On the lines-changed side, Greg Kroah-Hartman worked on the __devinit removal, but also removed over 37,000 lines of code from the staging tree. Sreekanth Reddy made a number of additions to the mpt3sas SCSI driver, Naresh Kumar Inna contributed the Chelsio FCoE offload driver, and Larry Finger added the rtl8723ae wireless driver.

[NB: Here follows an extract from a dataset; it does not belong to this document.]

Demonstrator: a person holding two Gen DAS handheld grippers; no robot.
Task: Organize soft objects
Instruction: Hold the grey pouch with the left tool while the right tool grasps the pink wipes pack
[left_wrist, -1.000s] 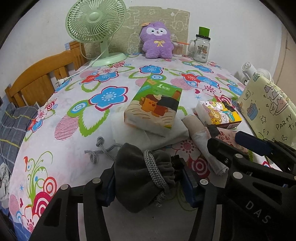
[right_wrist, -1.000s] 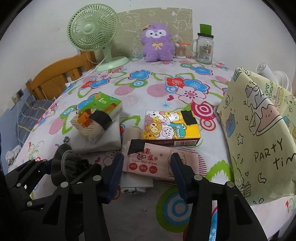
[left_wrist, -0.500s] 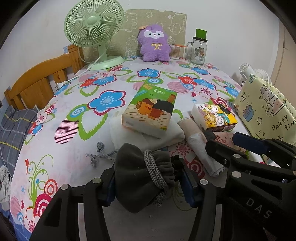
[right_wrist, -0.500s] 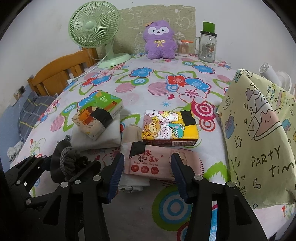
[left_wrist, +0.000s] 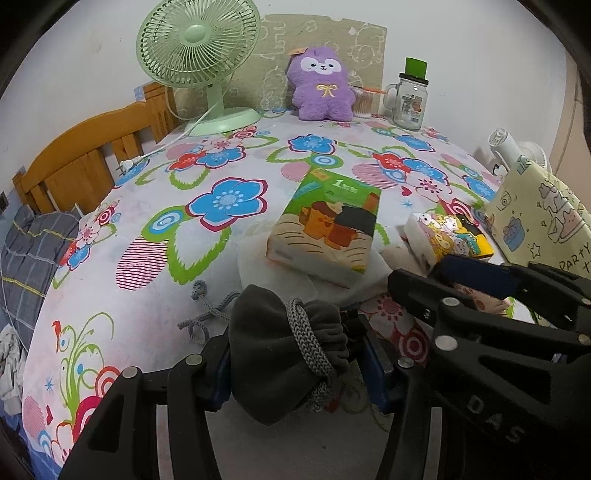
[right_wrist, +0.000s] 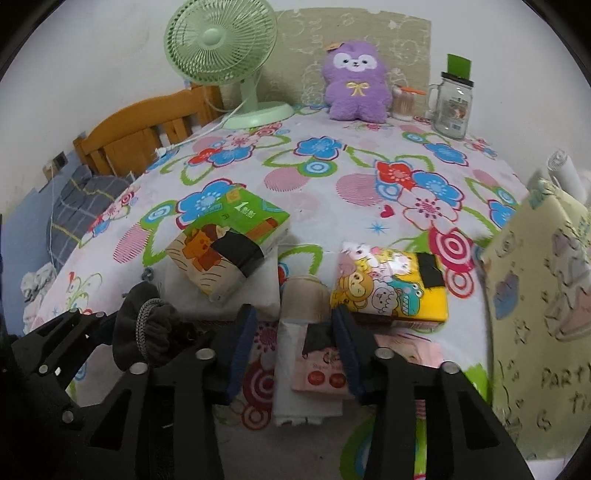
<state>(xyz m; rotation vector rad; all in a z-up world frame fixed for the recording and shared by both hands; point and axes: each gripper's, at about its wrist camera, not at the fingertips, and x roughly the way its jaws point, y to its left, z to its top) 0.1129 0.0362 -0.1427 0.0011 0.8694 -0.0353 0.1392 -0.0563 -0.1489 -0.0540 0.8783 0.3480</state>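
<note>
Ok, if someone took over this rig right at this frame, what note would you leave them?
Left gripper: shut on the grey drawstring pouch, held just above the tablecloth.
Right gripper: fingers closing around the left end of the pink wet-wipes pack, which lies on a white folded cloth; grip not yet firm.
On the table: green tissue pack on a white cloth, cartoon tissue pack beside it, yellow party bag at the right edge.
Done: pouch picked up. Left: finish grasping the wipes; both tissue packs are untouched. Where things go is not shown.
</note>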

Some 205 employers (that we know about) supported development on the 3.8 kernel. The most active of these were:
Most active 3.8 employers
By changesets (None) 1580 12.8% Red Hat 1112 9.0% Intel 1076 8.7% (Unknown) 917 7.4% LINBIT 595 4.8% Linaro 572 4.6% Texas Instruments 492 4.0% Vision Engraving Systems 426 3.5% Samsung 410 3.3% SUSE 310 2.5% IBM 287 2.3% 254 2.1% Broadcom 190 1.5% (Consultant) 171 1.4% Wolfson Microelectronics 161 1.3% Freescale 129 1.0% Free Electrons 128 1.0% Parallels 123 1.0% NVidia 121 1.0% NetApp 121 1.0%
By lines changed (None) 79954 11.0% Red Hat 60515 8.3% Intel 46326 6.4% Linux Foundation 43190 5.9% (Unknown) 41097 5.7% Samsung 36596 5.0% (Consultant) 33175 4.6% LSI Logic 30415 4.2% Linaro 29030 4.0% Vision Engraving Systems 26074 3.6% LINBIT 22487 3.1% Chelsio 21534 3.0% Texas Instruments 21276 2.9% IBM 14233 2.0% Broadcom 12236 1.7% Renesas Electronics 11570 1.6% NVidia 10369 1.4% Realsil Microelectronics 9797 1.3% Qualcomm 9345 1.3% SUSE 9139 1.3%
Red Hat remains in its traditional position at the top of the list — but not by much. Perhaps more significant is that some companies that have long shown up in the top 20 have fallen off the list this time; those companies include AMD and Oracle. Meanwhile, we continue to see an increasingly strong showing from companies in the mobile and embedded area.
What are they working on?
Many of the companies in the above list have obvious objectives for their work in the kernel; LINBIT, for example, is a business built around DRBD, and Wolfson Microelectronics is in the business of selling a lot of audio hardware. But if companies just focused on driver work, there would be nobody left to do the core kernel work; thus, a look at what parts of the kernel any specific company is working on will say something about how broad its objectives are. To that end, your editor set out to hack on the gitdm tool to focus on one company at a time. So, for example, from the 3.3 kernel onward (essentially, from the beginning of 2012 to the present), Red Hat's changes clustered in these areas:
Red Hat % Subsystem Notes 34% drivers/ 9% gpu, 6% media, 6% net, 3% md 20% fs/ 3% xfs, 3% nfsd, 2% cifs, 2% gfs2, 1% btrfs, 1% ext4 14% include/ 8% net/ 8% tools/ 7% arch/x86/ 7% kernel/ 2% mm/
(Patches touching more than one subsystem are counted in each, so the percentages can add up to over 100%.)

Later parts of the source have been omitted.